The passing of Michael Mackintosh Foot today is like the passing of an era. No one has matched him since as a Commons orator, and after a year of parliamentary scandal, he stood out as a man of principle and honesty.

When Argentina invaded the Falkland Islands in 1982, I sat in the Reporters Gallery in the House of Commons and watched as he "spoke for Britain" about the response the nation should take.

His response was tougher even than that of the Prime Minister sitting opposite him, Margaret Thatcher, who was never knowingly out-muscled.

And this response came from a man whose anti-nuclear, CND credentials were always worn proudly on his sleeve.

It wasn't until 10 years later that Michael Foot eventually left the Commons, but even towards the end of his parliamentary career, MPs flocked to the chamber whenever his name came up on the annunciator board.

Although a man of fierce political beliefs on the Left of the Labour Party, he was also a man of culture, and, as a top journalist, he wrote with style as he spoke with style.

He was also a gentle man who was kind to his political enemies as well as his political friends ­ and to his pets.

When he once took his dog, Dizzy, into a restaurant in Blackpool, having gained permission from the head waiter, he shuffled out quietly with his wife, Jill Craigie, when someone complained. There was no question of leaving the dog outside.

Despite political differences with the then James Callaghan in the dying months of the Labour Government in the late seventies, Mr Foot fought and fought as Commons leader to squeeze legislation through the Commons and to keep the minority administration in office.

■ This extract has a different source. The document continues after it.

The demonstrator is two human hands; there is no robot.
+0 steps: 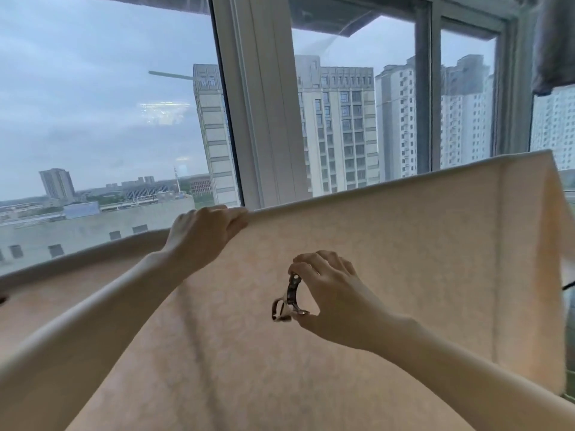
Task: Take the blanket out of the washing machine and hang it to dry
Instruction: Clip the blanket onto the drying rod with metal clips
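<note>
A pale peach blanket hangs folded over a line or rail that it hides, and it spans the view from lower left to upper right. My left hand pinches the blanket's top fold near the middle. In front of the cloth, a little lower and to the right, my right hand holds a metal clothes clip between thumb and fingers. The clip is apart from the top fold.
Large windows with a thick white frame post stand right behind the blanket, with tall buildings outside. A grey garment hangs at the top right corner. The blanket's right end drops down near the right edge.
</note>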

He frequently looked pretty shambolic, and was pilloried when, as Leader of the Opposition, he wore what appeared was described by the Press as a donkey jacket at the Remembrance Day ceremony at the Cenotaph.

Mr Foot probably remained puzzled for the rest of his life about the fuss which ensued. It wasn't the most elegant of outer garments, but it certainly wasn't a donkey jacket.

The idea that such a staunch patriot would show any disrespect to fallen servicemen and women was ludicrous.

Although he will forever be remembered as a man from the Welsh Valleys and a great ally of Aneurin Bevan ­ and later Neil Kinnock ­ Mr Foot actually joined the Labour Party in Liverpool, another of the party's lefty hotbeds.

During his period as Labour leader, the party hit rock bottom, but it would be hard to find anybody who blamed Mr Foot, who fought to keep the party together when it was in danger of splitting apart during the brief rise of the Social Democrats.

He took the brickbats with dignity, and rarely if ever took refuge in personal attacks on his opponents.

By 1983 it became clear, following a massive election defeat to Margaret Thatcher's Conservatives, that he was a politician of the past, and he resigned to usher in the Kinnock leadership.

Michael Foot would not have been a great fan of the New Labour Party created by Tony Blair, Gordon Brown and Peter Mandelson.

But you would never hear him say so ­ and certainly not in public.